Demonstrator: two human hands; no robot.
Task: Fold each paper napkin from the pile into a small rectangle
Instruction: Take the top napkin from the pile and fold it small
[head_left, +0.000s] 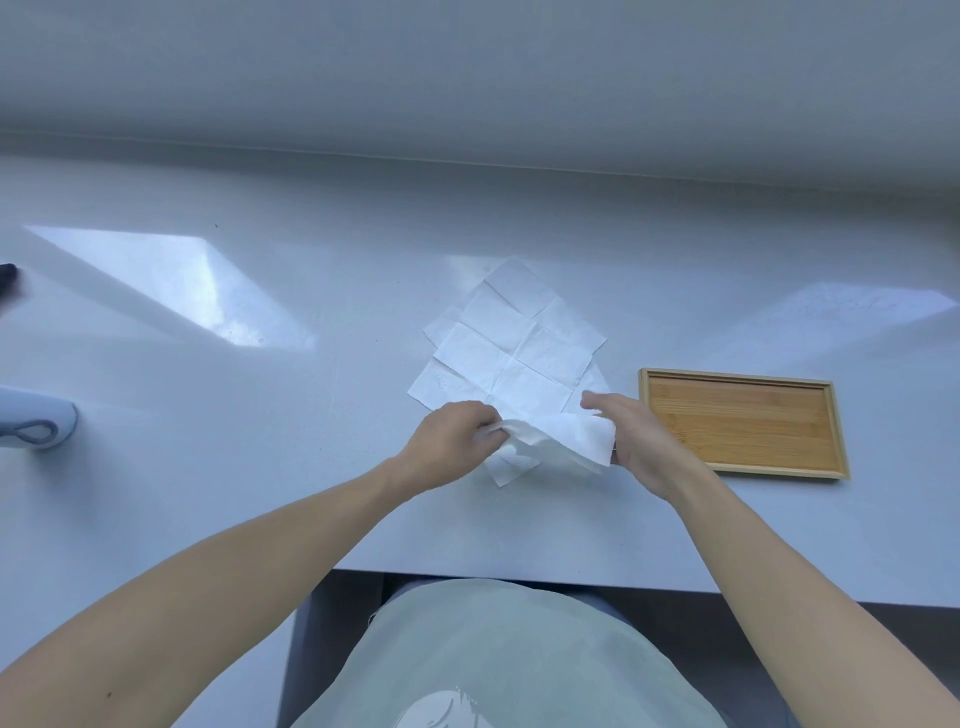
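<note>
A pile of unfolded white paper napkins (519, 338) lies fanned out on the white table, creased into rectangles. Just in front of it, one white napkin (566, 436) is lifted at its near edge and partly folded over. My left hand (452, 441) pinches that napkin's left edge between thumb and fingers. My right hand (628, 436) grips its right edge, with the index finger stretched out over the pile. Part of the held napkin hangs under my hands onto the table.
A shallow wooden tray (743, 421) with a pale rim lies right of the napkins, close to my right hand. A white handled object (36, 423) sits at the far left edge. The table's front edge runs just before my torso.
</note>
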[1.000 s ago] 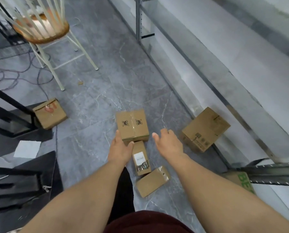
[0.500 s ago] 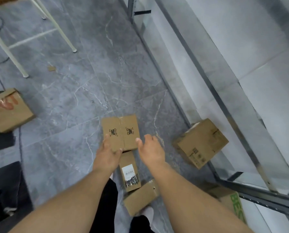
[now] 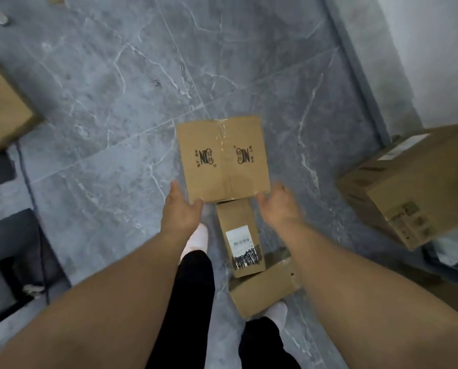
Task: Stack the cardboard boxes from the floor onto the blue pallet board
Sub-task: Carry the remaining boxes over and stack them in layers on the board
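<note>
Fingers on both sides look spread and relaxed, not yet curled round anything: your left hand [image 3: 181,211] sits at the near left corner of the taped box [image 3: 222,158], thumb tip just touching or just short of its edge, and your right hand [image 3: 278,206] is at the near right corner in the same way. Blur hides the fingertips, so you cannot tell whether they are in contact.

That taped box lies flat on the grey floor [image 3: 116,102] at the centre of the frame, its near edge over the far end of a narrow labelled box [image 3: 240,241]. Below that, a third flat box [image 3: 262,294] lies beside your white-socked foot [image 3: 277,312]. A larger box [image 3: 414,187] sits tilted at the right edge, another [image 3: 1,110] at the left edge. No blue pallet board shows here.

Your risk, as it looks, is the hold: both hands are at the near corners only, so lifting from there could let the far end drop and the box slip from your palms. Dragging it could also shift the labelled box beneath. Then mind the boxes at your feet when you step away.
</note>
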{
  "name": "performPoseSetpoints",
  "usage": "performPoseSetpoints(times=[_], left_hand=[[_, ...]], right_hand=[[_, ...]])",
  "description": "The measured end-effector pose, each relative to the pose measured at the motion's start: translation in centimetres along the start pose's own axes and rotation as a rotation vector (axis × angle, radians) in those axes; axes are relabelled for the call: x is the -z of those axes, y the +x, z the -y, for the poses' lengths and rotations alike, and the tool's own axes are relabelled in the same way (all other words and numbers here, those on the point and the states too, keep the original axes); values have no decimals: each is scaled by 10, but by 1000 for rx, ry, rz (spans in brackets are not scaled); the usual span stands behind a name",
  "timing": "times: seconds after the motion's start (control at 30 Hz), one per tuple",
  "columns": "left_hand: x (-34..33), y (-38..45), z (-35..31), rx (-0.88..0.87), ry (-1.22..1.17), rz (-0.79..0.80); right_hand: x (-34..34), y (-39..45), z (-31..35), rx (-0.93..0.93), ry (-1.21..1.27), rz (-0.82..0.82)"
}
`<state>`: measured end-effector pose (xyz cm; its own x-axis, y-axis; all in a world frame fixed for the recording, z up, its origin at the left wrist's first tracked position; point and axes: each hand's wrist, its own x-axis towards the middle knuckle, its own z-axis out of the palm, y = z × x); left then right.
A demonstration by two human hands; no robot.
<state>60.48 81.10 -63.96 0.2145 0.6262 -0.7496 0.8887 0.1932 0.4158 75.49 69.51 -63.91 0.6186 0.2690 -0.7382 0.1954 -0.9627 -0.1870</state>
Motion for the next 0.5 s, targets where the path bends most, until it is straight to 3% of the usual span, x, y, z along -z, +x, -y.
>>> performPoseSetpoints(times=[0.27, 0.5], left_hand=[[-49, 88, 36, 155, -76, 29], [-60, 113, 44, 176, -204, 76]], right_hand=[[-56, 109, -15, -58, 73, -38], [-76, 133, -24, -103, 190, -41]])
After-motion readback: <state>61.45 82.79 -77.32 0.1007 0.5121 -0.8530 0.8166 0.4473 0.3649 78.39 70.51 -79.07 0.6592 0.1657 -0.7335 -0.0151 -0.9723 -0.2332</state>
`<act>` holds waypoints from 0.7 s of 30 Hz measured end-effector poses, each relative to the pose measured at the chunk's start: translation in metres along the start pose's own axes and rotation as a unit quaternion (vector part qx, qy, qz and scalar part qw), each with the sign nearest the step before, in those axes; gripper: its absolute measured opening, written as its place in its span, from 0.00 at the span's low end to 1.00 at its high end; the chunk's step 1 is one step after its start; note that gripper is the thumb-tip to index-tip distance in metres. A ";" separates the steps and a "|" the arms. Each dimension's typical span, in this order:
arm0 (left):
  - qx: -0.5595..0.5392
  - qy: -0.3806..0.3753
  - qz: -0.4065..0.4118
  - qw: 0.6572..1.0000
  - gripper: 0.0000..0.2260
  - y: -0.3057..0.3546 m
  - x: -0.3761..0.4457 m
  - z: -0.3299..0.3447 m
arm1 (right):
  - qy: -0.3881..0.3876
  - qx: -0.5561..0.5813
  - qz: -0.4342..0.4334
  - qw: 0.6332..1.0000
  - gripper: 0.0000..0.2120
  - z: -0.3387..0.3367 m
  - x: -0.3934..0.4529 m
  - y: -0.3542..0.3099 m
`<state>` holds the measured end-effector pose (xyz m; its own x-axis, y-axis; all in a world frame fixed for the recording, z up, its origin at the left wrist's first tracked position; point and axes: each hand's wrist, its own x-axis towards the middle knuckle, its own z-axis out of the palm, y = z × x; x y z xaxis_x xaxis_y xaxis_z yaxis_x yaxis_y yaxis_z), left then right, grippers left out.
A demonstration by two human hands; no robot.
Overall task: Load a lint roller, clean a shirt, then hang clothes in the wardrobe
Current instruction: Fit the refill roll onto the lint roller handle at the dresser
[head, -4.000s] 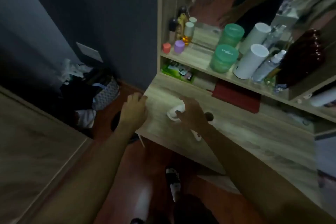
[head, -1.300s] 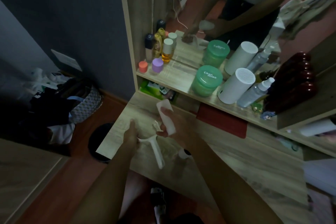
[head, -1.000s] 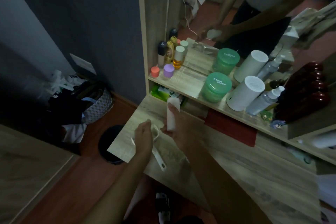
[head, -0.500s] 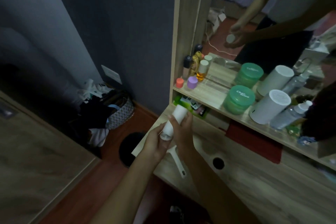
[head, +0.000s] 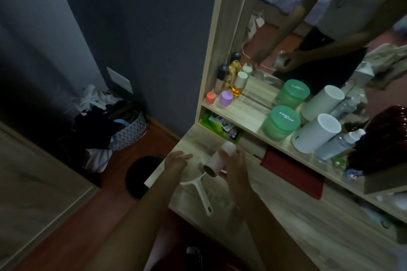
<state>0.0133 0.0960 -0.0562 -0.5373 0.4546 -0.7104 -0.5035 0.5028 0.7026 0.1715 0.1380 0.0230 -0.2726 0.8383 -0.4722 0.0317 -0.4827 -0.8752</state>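
Note:
My right hand (head: 234,168) holds a white lint roll refill (head: 218,158), a cardboard-cored tube tilted with its open end toward me, above the wooden dresser top (head: 286,215). My left hand (head: 176,160) hovers just left of the tube with fingers spread and nothing in it. The white lint roller handle (head: 201,193) lies flat on the dresser below both hands, its grip end pointing toward me. No shirt or wardrobe clothes are in view.
A shelf (head: 246,112) under the mirror carries small bottles, green jars (head: 280,122), a white cylinder (head: 315,133) and a spray bottle. A black bin (head: 141,174) stands on the floor left of the dresser, beside a basket of clothes (head: 123,127).
My left hand has let go of the tube and drawn away to the left, now spread. The right hand keeps the refill, and the handle lies on the dresser.

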 end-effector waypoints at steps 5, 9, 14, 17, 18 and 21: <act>0.134 -0.011 0.112 0.985 0.16 -0.003 0.027 -0.006 | 0.019 0.020 0.033 0.999 0.24 -0.018 0.002 0.005; 0.300 0.024 0.183 0.936 0.14 -0.004 0.036 -0.002 | 0.016 0.053 0.053 0.997 0.23 -0.030 0.004 0.012; 0.390 0.006 0.231 0.891 0.14 -0.008 0.049 -0.003 | 0.018 0.088 0.083 0.992 0.19 -0.026 0.014 0.017; 0.362 0.017 0.236 0.901 0.13 -0.005 0.048 -0.007 | 0.023 0.075 0.096 0.992 0.17 -0.019 0.019 0.017; 0.326 0.022 0.249 0.912 0.12 0.000 0.041 -0.006 | 0.022 0.077 0.097 0.992 0.18 -0.017 0.020 0.018; 0.256 -0.031 0.255 0.932 0.14 0.017 0.009 -0.003 | 0.009 0.132 0.101 0.986 0.19 -0.005 0.022 0.017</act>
<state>-0.0018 0.1067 -0.0502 -0.5695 0.7643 -0.3025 0.2039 0.4879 0.8488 0.1711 0.1490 -0.0029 -0.2694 0.7212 -0.6382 -0.1691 -0.6878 -0.7059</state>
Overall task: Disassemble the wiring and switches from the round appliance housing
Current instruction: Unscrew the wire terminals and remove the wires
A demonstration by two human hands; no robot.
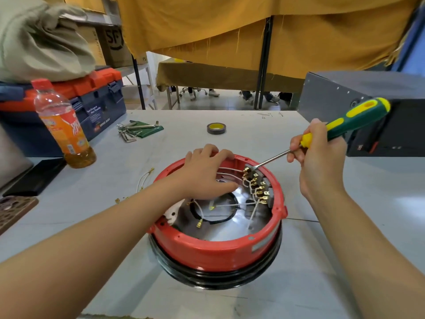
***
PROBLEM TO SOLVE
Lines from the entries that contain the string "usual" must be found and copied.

RESPONSE AREA
  "description": "The measured end-effector pose, each relative to the pose measured at the motion's start: translation in centimetres along the start pose's own axes and rotation as a rotation vector (axis × angle, radians) in those axes; axes are relabelled for the call: x is the -z of those axes, y the +x, z the -y, for the poses' lengths and rotations alike, and the tool's own axes are relabelled in the same way (all other words and numbers here, those on the point and the states too, keep the original axes); values have no decimals: each is scaled by 10, but by 1000 for rx, ry, rz (spans in brackets are not scaled); the usual span stands behind a name",
Motion for the next 0.5 s, targets where the path bends most, until it is straight to 3% of the usual span, x, y, z along -z, +x, -y.

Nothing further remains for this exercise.